◆ What you have to do
Every line from the one with "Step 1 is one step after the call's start" up to and including the one with "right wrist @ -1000" is to be output exactly as it appears below; pictures are not.

** Collected data follows **

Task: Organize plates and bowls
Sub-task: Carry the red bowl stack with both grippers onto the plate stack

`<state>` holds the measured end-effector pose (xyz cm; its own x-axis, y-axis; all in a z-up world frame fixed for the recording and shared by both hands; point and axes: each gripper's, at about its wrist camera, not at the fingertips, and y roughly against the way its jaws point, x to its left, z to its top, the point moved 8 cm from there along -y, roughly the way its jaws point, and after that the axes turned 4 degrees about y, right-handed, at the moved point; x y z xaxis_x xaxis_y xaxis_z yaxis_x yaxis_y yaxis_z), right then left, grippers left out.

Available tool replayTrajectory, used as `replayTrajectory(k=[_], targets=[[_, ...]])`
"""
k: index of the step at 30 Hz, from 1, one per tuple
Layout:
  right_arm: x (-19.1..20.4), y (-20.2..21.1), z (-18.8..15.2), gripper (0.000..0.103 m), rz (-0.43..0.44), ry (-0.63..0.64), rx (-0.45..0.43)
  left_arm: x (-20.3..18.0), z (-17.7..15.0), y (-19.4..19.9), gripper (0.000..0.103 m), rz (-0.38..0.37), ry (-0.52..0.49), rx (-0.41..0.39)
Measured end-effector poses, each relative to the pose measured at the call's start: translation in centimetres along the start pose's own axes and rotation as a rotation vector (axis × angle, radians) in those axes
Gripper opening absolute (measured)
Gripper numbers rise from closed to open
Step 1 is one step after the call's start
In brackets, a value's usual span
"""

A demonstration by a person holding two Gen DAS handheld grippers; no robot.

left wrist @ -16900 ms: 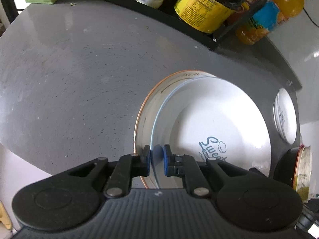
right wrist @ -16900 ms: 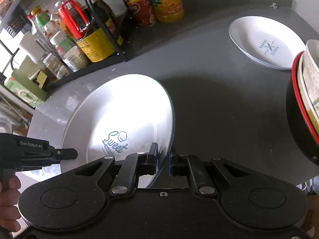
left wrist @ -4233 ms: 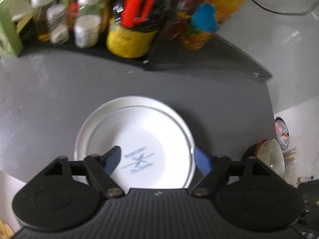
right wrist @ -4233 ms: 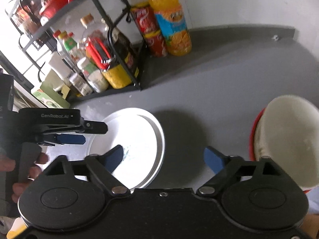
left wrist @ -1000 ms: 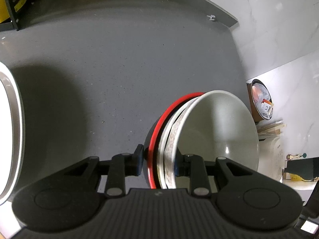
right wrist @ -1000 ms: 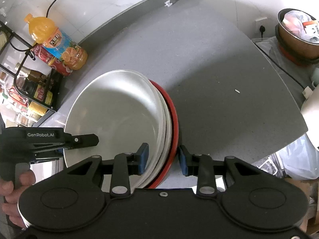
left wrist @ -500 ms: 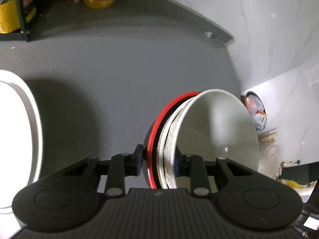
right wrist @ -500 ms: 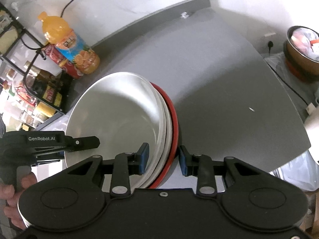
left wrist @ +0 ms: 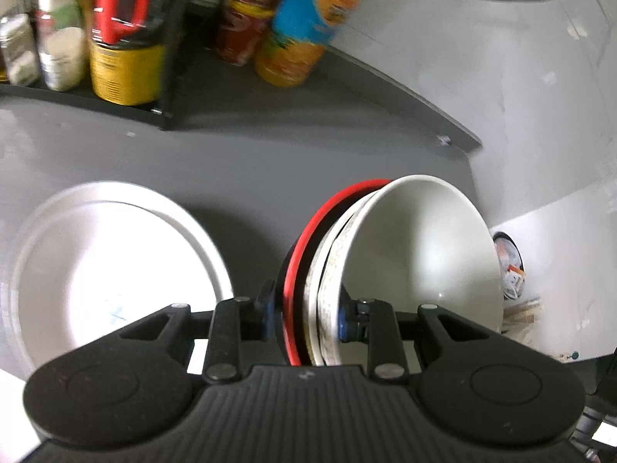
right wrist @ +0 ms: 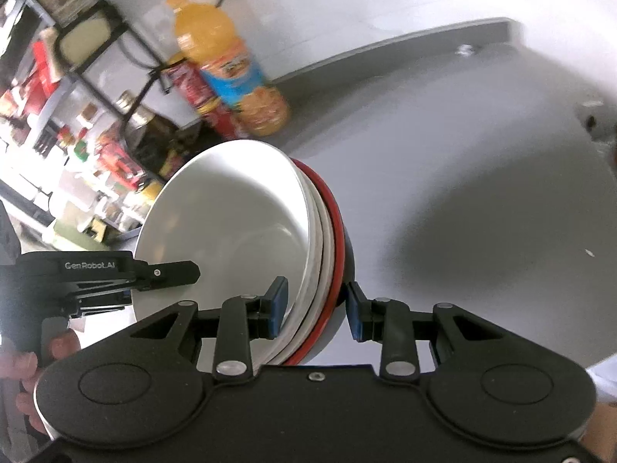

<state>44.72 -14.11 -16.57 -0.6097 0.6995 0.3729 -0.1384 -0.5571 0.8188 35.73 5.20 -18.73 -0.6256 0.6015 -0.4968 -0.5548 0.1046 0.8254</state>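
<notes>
The grey counter [left wrist: 347,162] carries all items. At its left side, in the left wrist view, a stack of white plates [left wrist: 112,270] lies flat, a smaller plate nested on a larger one.

Right of the plates is a stack of nested bowls [left wrist: 416,254]: a black bowl with a red rim outermost, a speckled-edged bowl within it, and a plain white bowl innermost. The stack is tilted on edge, with its open side facing right in the left wrist view; whether its base touches the counter cannot be told.

The left gripper [left wrist: 304,318] is clamped on the near rim of the stack, one of its fingers against the black outer wall and the other inside the white bowl.

The right gripper [right wrist: 316,308] straddles the opposite rim [right wrist: 320,231]; its fingers are narrowly parted, and a gap shows between the right-side pad and the bowl wall, so firm contact cannot be confirmed.

At the back of the counter stand an orange drink bottle [left wrist: 308,27], a red can [left wrist: 246,19] beside it, and a black rack [left wrist: 115,31] of jars.
</notes>
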Motion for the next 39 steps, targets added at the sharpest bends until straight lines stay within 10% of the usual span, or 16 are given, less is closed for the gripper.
replayTrajectory(k=[15, 39], targets=[[9.4, -4.1, -1.0, 0.031, 0.047, 0.051, 0.046, 9.5, 2.8, 3.8, 0.027, 0.043, 0.069, -0.024], [13.9, -7.8, -4.0, 0.031, 0.006, -0.044, 0.069, 17.7, 3.2, 3.3, 0.027, 0.056, 0.048, 0.062]])
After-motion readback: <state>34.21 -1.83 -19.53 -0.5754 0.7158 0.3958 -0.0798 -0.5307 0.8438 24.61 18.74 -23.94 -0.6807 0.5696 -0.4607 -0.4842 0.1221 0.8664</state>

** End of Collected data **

◆ Solved problem
Step 1 is one step after the call's start
In brackets, a value's usual span
"""

A demonstration by a person holding two Gen DAS handheld grippers; no robot.

left wrist @ -16900 ms: 
right wrist @ -16900 ms: 
left wrist @ -4233 ms: 
right wrist @ -4233 ms: 
left wrist @ -1000 ms: 
right wrist @ -1000 ms: 

The response has been given in full.